Haja fôlego, paciência, persistência. Há uns 15 anos vem o autor destas linhas transcrevendo periodicamente graves questões levantadas por cientistas, administradores públicos, Tribunais de Contas, a respeito do famigerado projeto de transposição das águas do Rio São Francisco. A todas responde a administração federal – quando responde – com argumentos do tipo “não se pode negar uma caneca de água a 12 milhões de vítimas da seca”. E vai em frente, até que surja uma nova barreira – como foi a greve de fome do bispo dom Luiz Flávio Cappio.

Agora, esquecido o bispo e derrubadas na Justiça medidas liminares, anuncia o Ministério da Integração Nacional que fará imediatamente licitações (no valor aproximado de R$ 100 milhões) para contratar empresas que façam os projetos executivos da obra, orçada em R$ 6,6 bilhões nesta etapa. E o bispo manda nova carta ao presidente, lembrando que o Tribunal de Contas da União diz que o projeto não beneficiará o número de pessoas que se alardeia, que a Agência Nacional de Águas propõe obras em 530 municípios para solucionar os mesmos problemas com metade dos recursos previstos para a transposição e que populações a 500 metros do rio continuarão, apesar da transposição, a sofrer com a falta de água.

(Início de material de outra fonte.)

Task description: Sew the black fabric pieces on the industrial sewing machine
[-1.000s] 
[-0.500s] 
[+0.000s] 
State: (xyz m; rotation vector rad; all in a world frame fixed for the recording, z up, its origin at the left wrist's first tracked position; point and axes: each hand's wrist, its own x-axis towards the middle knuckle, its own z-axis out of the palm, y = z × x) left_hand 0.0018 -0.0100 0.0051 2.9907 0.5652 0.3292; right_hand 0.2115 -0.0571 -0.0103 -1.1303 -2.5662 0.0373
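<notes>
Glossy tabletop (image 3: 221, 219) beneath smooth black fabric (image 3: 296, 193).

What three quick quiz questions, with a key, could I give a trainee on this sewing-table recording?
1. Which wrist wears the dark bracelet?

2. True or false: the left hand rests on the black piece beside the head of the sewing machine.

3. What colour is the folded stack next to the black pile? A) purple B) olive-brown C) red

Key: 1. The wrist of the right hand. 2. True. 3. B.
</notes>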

Já o Comitê de Gestão da bacia (que por 44 votos a 2 foi contra a transposição) diz que esta atende a menos de 20% do semi-árido, que 44% da população do meio rural continuará sem acesso a água – “exatamente os que mais precisam” – e que a revitalização do rio prometida pelo Ministério da Integração Nacional precisa “sair do campo da retórica”. E o Ministério Público volta a recorrer à Justiça, lembrando que nos termos da Constituição, por atingir terras indígenas, a obra precisa de autorização do Congresso Nacional, o que ainda não aconteceu.

Como já foi dito aqui, parece uma assombração que some e reaparece de tempos em tempos. Sem falar no governo imperial, foi no começo da década de 1980, ainda nos tempos do “Brasil Grande” da ditadura militar, que o projeto ressuscitou, para uma vida muito breve. Pouco mais de uma década depois, embora o então ministro do Meio Ambiente Rubens Ricupero dissesse que o São Francisco já era “um rio ameaçado de extinção”, por causa do desmatamento nas regiões onde nascem e por onde passam seus formadores, o Ministério do Interior voltou à carga, com um projeto de transpor 150 metros cúbicos por segundo, a um custo de US$ 1,5 bilhão. Mas ele foi fulminado por um parecer do Tribunal de Contas da União, que mostrava ser um fantasma esdrúxulo, pois o Ministério do Planejamento dele não sabia, assim como os Ministérios da Agricultura (que cuida de irrigação), da Reforma Agrária e da Fazenda (que libera recursos). Além disso, o projeto implicava prejuízos de US$ 1 bilhão anuais na geração de energia, inviabilizava mais áreas para irrigação a montante do que beneficiava a jusante e concentrava os benefícios num pequeno número de grandes produtores rurais.

Foi para o limbo até 1998, quando ressurgiu em nova versão de túneis que levariam água para o abastecimento de cidades, ao custo de US$ 700 milhões. Durou pouco a reaparição. Mas já estava de volta no final de 2000, numa versão em que 127 metros por segundo transpostos beneficiariam 8 milhões de pessoas e o abastecimento de água de 268 cidades, além de irrigar 260 mil hectares. O professor Aziz Ab’Saber, da USP, lembrou na época que os beneficiados seriam menos de um terço das vítimas da seca (27 milhões). A Universidade Federal do Rio Grande do Norte (UFRN) observou que pelo menos 30% da água se perderia por evaporação. E a Cáritas mostrou que a solução para comunidades isoladas está na implantação de cisternas de placa (das quais já há 160 mil), não na transposição, que não chegaria a esses lugares.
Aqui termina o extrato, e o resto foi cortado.